Na segunda metade do XIX o marxismo nasce em um intervalo histórico em que a burguesia européia teme o recurso aos métodos revolucionários porque está consciente de que quem semeia ventos colhe tempestades. Mas, por outro lado, a sua ascensão econômico-social lhe permite encontrar outras vias para consolidar o seu domínio sobre o Estado e a sociedade. Nesse sentido, quando as circunstâncias lhe permitiram evitar, como na Alemanha, mergulhar no turbilhão de uma mobilização de massas, não hesitou.

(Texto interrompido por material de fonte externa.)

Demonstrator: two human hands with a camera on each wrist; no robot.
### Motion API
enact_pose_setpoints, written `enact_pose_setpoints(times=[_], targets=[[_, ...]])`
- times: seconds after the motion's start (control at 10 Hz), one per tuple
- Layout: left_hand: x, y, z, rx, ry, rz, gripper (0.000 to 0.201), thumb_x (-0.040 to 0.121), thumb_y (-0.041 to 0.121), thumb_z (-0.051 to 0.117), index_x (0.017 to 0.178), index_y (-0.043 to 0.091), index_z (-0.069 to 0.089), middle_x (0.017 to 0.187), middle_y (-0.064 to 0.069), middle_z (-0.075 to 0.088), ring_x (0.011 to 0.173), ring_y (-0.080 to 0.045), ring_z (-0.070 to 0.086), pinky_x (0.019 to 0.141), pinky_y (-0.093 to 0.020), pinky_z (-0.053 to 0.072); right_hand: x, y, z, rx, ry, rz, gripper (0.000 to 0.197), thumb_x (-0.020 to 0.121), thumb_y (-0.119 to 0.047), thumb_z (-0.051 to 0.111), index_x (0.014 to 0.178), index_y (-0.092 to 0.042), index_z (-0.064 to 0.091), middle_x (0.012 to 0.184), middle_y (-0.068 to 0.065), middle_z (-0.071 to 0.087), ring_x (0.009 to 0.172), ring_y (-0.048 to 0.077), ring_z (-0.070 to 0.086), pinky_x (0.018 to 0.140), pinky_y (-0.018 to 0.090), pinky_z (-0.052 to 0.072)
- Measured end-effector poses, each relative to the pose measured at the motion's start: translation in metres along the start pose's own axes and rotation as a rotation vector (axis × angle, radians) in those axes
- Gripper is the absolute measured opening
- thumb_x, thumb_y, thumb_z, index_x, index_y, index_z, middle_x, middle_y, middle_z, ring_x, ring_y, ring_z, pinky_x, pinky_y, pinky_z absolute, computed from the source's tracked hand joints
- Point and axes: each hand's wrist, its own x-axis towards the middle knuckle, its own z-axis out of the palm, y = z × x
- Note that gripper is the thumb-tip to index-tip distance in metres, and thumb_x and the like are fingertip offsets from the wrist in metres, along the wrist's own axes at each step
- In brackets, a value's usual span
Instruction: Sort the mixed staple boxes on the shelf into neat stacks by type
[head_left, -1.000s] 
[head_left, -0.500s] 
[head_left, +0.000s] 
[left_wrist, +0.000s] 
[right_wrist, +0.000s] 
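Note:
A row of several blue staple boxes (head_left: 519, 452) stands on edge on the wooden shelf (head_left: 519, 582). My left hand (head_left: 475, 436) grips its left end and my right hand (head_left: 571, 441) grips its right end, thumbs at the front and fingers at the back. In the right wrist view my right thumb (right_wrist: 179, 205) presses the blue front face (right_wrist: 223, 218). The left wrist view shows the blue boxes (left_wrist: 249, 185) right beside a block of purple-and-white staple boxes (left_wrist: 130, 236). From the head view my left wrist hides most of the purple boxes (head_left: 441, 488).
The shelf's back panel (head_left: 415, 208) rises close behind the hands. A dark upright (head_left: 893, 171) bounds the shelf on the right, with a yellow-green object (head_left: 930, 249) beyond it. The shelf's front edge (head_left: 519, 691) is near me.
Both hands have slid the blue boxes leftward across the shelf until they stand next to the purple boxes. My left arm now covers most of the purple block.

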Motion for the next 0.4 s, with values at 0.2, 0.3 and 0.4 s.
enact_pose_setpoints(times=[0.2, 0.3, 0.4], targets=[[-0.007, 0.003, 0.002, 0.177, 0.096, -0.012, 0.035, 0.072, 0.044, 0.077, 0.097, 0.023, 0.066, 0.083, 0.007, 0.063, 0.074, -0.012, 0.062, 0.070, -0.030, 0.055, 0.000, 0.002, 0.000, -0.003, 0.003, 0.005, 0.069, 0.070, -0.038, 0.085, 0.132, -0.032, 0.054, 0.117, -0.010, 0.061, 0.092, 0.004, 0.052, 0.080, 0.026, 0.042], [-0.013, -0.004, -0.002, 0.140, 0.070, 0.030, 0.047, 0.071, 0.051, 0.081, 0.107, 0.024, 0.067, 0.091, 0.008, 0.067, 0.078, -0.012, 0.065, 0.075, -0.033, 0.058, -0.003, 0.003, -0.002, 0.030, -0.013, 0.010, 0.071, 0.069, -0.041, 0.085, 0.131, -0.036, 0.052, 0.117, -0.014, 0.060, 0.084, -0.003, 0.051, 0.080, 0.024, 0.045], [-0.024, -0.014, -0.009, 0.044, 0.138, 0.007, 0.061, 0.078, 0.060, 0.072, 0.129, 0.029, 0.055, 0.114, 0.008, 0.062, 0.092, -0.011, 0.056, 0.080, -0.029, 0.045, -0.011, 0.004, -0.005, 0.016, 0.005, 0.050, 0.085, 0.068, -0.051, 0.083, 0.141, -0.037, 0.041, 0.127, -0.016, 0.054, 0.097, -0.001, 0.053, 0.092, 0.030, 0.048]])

A fórmula semi-etapista de Marx não era, no entanto, uma leitura determinista simples por duas razões fundamentais: (a) porque considerava a possibilidade de que a pequena burguesia viesse a substituir no calor do processo a demissão burguesa; (b) porque sugeria que o intervalo entre as duas revoluções poderia ser abreviado. Foi, todavia, prisioneiro do seu tempo, e sendo conscientes desta armadilha histórica viveu as angústias do presente, como um inexorável dilema:

"Nada peor puede ocurrirle al jefe de un partido extremo que encontrarse obligado a tomar el poder en una época en que el movimiento no está todavía maduro para la clase que representa y para la ejecución de las medidas que exige la dominación de esa clase(...)Lo que puede hacer está en contradicción con toda su actitud anterior, los principios y el interés inmediato de su partido; lo que debe hacer no podría ponerse en práctica. En una palabra, está obligado a representar no a su partido y a su clase, sino a la clase para cuya dominación el movimiento se encuentra precisamente maduro"(grifo nosso)

Uma explicação última para as derrotas de 1848 e da Comuna

Enunciemos a nossa questão: as derrotas de 1848 e da Comuna colocaram ou não em cheque, para Marx e Engels, a definição que reconhecia, pelo menos desde o Manifesto, que uma época de revolução social estava aberta? Porque a concepção de história de Marx o tinha levado à conclusão que seria indispensável, para que um processo de transição pós-capitalista se pudesse conceber como um projeto político plausível para a ação, que tivesse iniciado um período histórico de longa duração de confronto entre revolução proletária e contra-revolução burguesa. Definia esse período, para resumir "brutalmente", como uma época de crise do Capital, em que as forças produtivas encontravam na forma jurídica da propriedade privada a expressão condensada de relações sociais que, de fator de impulso, se tinham tornado em obstáculo para a produção da riqueza social. Nesse sentido, as condições objetivas, no sentido de condições materiais, econômico-sociais, estariam reunidas e maduras nos países mais avançados, já em 1848, para que o proletariado se constituísse em classe politicamente independente na luta pela sua revolução anti-capitalista? Ou, em outras palavras, teriam sido os atrasos subjetivos e não a imaturidade das condições econômico-sociais, as causas sobre as quais repousam a explicação última da derrota das revoluções proletárias do século XIX, ou o inverso?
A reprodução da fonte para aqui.